# Work item:
Find the lines of data that contain the string "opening", then list them.

(Collected data)
+ + + + + + +
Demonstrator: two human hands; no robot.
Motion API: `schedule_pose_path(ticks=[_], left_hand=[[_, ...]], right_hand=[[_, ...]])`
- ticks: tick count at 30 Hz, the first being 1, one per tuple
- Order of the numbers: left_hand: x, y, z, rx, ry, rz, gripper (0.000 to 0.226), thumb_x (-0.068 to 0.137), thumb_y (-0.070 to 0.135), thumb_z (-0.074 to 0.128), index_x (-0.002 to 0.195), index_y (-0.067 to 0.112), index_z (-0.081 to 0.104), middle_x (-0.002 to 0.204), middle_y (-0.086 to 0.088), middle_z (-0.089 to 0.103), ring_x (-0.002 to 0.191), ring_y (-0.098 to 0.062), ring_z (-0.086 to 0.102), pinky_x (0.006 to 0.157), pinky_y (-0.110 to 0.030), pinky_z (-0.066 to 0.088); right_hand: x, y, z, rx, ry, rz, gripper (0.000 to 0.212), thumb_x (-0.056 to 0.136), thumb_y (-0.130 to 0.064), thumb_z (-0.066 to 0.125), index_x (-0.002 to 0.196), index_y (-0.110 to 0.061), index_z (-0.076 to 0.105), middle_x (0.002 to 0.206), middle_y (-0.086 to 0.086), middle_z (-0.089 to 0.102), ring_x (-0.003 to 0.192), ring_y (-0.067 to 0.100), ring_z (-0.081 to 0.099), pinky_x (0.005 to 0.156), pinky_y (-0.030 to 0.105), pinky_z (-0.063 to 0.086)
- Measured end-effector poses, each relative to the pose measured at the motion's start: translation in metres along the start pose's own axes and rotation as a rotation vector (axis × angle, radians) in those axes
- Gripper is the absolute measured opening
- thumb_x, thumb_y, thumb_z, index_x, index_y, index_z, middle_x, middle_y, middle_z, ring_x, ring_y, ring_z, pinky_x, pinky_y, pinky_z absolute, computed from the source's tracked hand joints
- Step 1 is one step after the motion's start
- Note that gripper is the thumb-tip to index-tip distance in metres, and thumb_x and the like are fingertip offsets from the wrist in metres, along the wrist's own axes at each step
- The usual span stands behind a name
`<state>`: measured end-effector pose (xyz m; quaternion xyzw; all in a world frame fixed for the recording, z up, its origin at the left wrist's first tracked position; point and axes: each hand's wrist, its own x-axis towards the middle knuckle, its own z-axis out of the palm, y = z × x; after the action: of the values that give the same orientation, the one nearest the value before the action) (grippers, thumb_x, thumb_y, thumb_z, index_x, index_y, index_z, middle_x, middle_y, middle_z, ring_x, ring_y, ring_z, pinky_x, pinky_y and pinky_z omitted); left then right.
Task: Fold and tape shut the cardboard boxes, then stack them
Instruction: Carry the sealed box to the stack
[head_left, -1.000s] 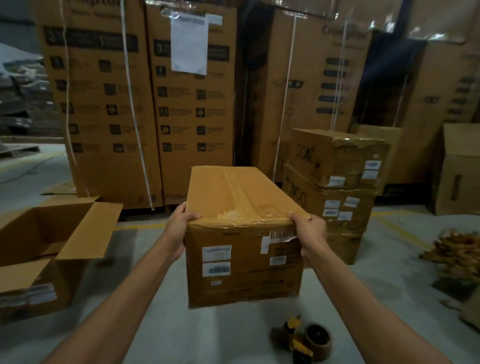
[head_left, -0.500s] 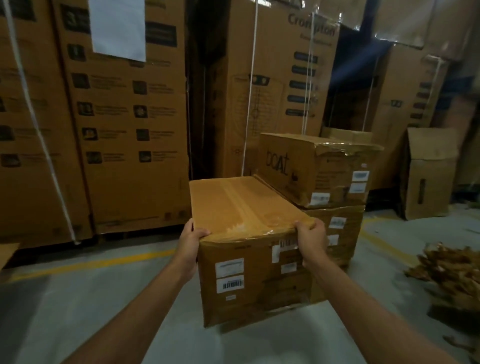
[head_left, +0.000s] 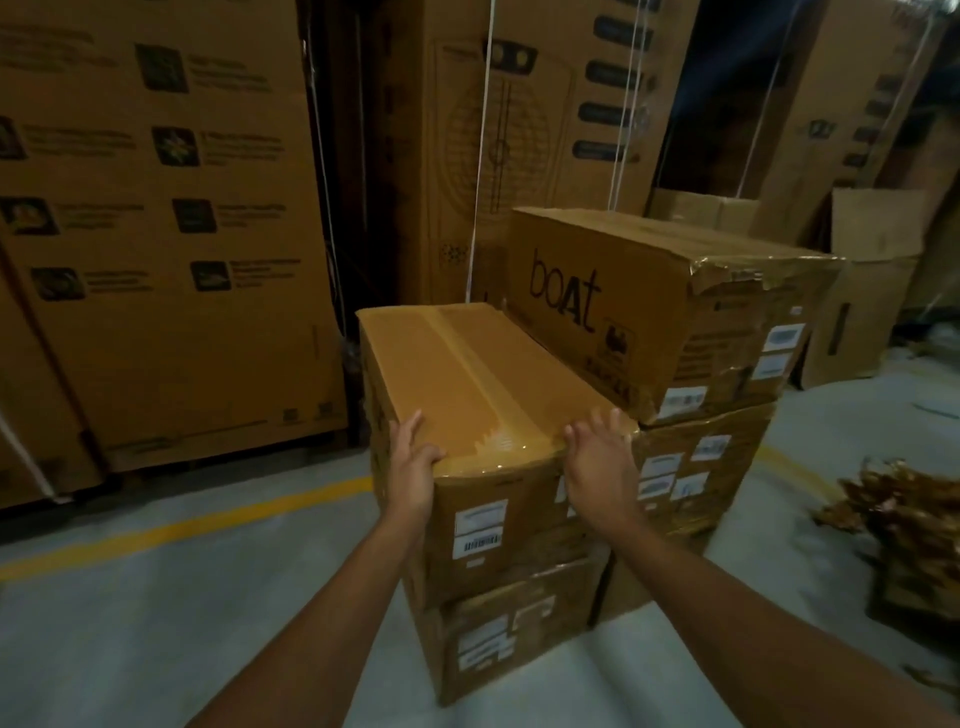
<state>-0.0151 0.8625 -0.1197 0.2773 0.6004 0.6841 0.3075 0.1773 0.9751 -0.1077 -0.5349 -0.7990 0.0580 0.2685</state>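
Floor (head_left: 104, 639): grey concrete, with a yellow line (head_left: 182, 525) running off to the left of the taped box (head_left: 467, 384).

Cartons (head_left: 156, 234): tall and printed, standing behind the taped box and to its left. White straps run down them.

Boat box (head_left: 649, 312): just beside the taped box on its right, with its top higher. The near top corner is crushed and the tape there is torn. It rests on a side box (head_left: 696, 467) that carries white labels.

Taped box: the task item. It sits level on a base box (head_left: 493, 639), and clear tape runs along the top seam and over the near edge. The near face carries white labels (head_left: 480, 530).

Scrap (head_left: 909, 514): a brown heap on the floor, well to the right of the taped box.

Left hand (head_left: 413, 467): at the near left corner of the taped box. Grip spread, with the thumb on the top and straight fingers along the left edge.

Right hand (head_left: 597, 462): at the near right corner. Grip spread, with the fingers splayed flat over the top edge.
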Motion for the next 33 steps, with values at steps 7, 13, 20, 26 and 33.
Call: schedule_pose_path(ticks=[7,13,20,26,33], left_hand=[[0.005,0.006,0.018,0.008,0.043,0.059,0.04,0.095,0.004,0.05,0.121,0.034,0.054,0.159,0.008,0.019,0.147,-0.023,0.023,0.118,-0.046,0.028],[0.01,-0.004,0.015,0.031,0.073,0.039,0.038,0.074,0.028,0.052,0.089,0.064,0.055,0.159,-0.008,0.027,0.145,-0.032,0.028,0.113,-0.057,0.031],[-0.007,0.016,-0.003,0.218,-0.06,0.041,0.04,0.102,0.036,0.047,0.142,0.033,0.043,0.155,-0.004,0.034,0.137,-0.03,0.04,0.112,-0.052,0.037],[-0.09,0.032,-0.048,0.167,-0.099,0.122,0.091,0.081,0.086,0.042,0.15,0.026,0.039,0.144,0.002,0.052,0.131,-0.023,0.05,0.107,-0.047,0.043],[-0.332,0.091,-0.117,0.224,0.089,0.263,0.06,0.105,0.052,0.028,0.157,0.022,0.022,0.163,0.003,0.022,0.149,-0.019,0.022,0.112,-0.034,0.023]], right_hand=[[0.015,0.005,0.018,-0.024,0.073,-0.067,0.061,0.103,-0.045,0.014,0.132,-0.017,0.061,0.145,0.007,0.053,0.146,0.03,0.031,0.121,0.054,0.014],[0.011,0.001,0.026,-0.062,0.101,-0.064,0.063,0.101,-0.043,0.011,0.133,-0.016,0.059,0.146,0.009,0.051,0.145,0.03,0.031,0.122,0.054,0.014],[-0.008,-0.017,0.004,0.065,-0.105,-0.028,0.059,0.107,-0.046,0.02,0.152,-0.01,0.035,0.166,0.017,0.013,0.154,0.034,-0.001,0.123,0.054,0.012],[-0.124,-0.056,-0.031,0.335,-0.115,-0.15,0.061,0.107,-0.045,0.034,0.156,-0.011,0.024,0.167,0.012,0.012,0.155,0.027,0.006,0.121,0.045,0.018],[-0.308,-0.081,-0.14,0.604,-0.045,-0.222,0.049,0.105,-0.035,0.045,0.149,-0.015,0.04,0.158,0.009,0.039,0.146,0.025,0.034,0.114,0.04,0.032]])
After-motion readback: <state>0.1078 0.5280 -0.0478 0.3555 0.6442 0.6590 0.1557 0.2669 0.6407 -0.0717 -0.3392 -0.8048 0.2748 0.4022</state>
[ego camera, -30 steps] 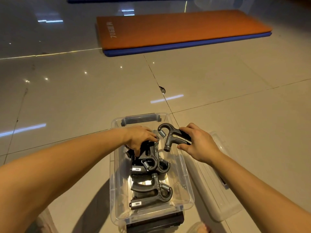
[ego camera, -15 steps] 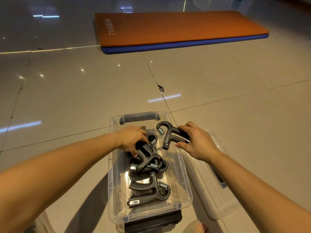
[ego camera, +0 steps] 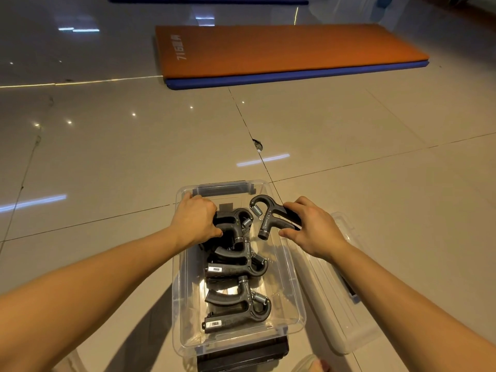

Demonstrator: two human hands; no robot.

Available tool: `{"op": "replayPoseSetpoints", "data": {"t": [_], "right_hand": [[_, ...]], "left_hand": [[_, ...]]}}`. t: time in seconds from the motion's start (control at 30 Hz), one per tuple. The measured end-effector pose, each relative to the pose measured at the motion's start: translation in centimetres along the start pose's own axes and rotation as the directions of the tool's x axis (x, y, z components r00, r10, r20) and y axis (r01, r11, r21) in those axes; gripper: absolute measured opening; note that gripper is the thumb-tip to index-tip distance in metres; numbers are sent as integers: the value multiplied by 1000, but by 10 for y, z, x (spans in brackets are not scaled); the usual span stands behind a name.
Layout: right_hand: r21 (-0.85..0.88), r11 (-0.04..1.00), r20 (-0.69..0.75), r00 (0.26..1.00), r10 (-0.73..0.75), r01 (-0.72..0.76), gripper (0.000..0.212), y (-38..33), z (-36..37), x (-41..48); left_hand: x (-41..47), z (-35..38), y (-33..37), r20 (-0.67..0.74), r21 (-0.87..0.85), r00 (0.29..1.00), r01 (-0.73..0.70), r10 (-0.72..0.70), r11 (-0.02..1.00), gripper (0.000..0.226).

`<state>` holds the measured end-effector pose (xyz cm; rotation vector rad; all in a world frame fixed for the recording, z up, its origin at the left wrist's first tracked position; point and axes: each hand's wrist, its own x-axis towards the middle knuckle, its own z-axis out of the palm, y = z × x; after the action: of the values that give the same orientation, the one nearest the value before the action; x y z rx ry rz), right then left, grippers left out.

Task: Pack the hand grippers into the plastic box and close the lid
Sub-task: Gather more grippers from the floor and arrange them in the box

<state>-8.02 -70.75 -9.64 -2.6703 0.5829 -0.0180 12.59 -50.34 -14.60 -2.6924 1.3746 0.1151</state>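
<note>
A clear plastic box (ego camera: 291, 280) stands open on the tiled floor in front of me. Inside lie several dark grey hand grippers with steel springs; the nearest hand gripper (ego camera: 236, 308) rests at the box's front end. My left hand (ego camera: 194, 220) is closed around a gripper (ego camera: 236, 218) at the far left of the box. My right hand (ego camera: 312, 228) holds another gripper (ego camera: 271, 214) by its handles just above the box's far right rim. The clear lid (ego camera: 332, 288) lies on the floor along the box's right side.
An orange exercise mat (ego camera: 281, 49) on a blue one lies on the floor far ahead. A black latch (ego camera: 243, 354) sits at the box's near end. A chip in the tile joint (ego camera: 257, 145) shows beyond the box.
My left hand has shifted its gripper toward the far left end of the box. My right hand with its gripper has stayed nearly in place.
</note>
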Motion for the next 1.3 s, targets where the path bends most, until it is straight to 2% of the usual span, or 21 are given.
{"op": "replayPoseSetpoints", "data": {"t": [0.13,0.37,1.0,1.1,1.17,1.23,1.3], "right_hand": [[-6,1000,2,1000,3,-3,56,0,0,0],[-9,1000,-5,1000,-1,1,54,0,1,1],[-67,997,-14,999,29,-30,54,-10,0,0],[-85,995,-29,999,41,-44,52,-14,-1,-2],[-99,993,-46,998,52,-57,54,-18,-2,-2],[-83,994,-88,994,70,-77,56,-24,-3,-1],[-24,995,-154,984,91,-96,57,-32,-8,3]], "left_hand": [[0,1,4,35,49,997,71,-73,996,55],[0,1,5,94,127,994,39,-51,991,57],[-3,-9,8,145,157,987,42,-65,987,60],[-3,-15,10,99,-4,991,86,-86,996,72],[-3,-26,13,34,-298,994,109,-104,948,75],[-4,-43,22,20,-628,993,101,-113,772,67],[-8,-60,33,36,-810,995,81,-89,581,62]]}}
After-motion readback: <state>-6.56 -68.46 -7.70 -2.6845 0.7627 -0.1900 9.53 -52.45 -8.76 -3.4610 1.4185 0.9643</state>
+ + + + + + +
# Solution to this problem:
- Gripper is the absolute measured opening
Available tool: `{"op": "replayPoseSetpoints", "data": {"t": [_], "right_hand": [[_, ...]], "left_hand": [[_, ...]]}}`. t: time in seconds from the motion's start (control at 30 Hz), one per tuple. The measured end-effector pose, each relative to the pose measured at the motion's start: translation in centimetres along the start pose's own axes and rotation as the directions of the tool's x axis (x, y, z components r00, r10, r20) and y axis (r01, r11, r21) in those axes; gripper: absolute measured opening; note that gripper is the thumb-tip to index-tip distance in metres; numbers are sent as integers: the value multiplied by 1000, but by 10 for y, z, x (spans in brackets are not scaled); the usual span stands behind a name.

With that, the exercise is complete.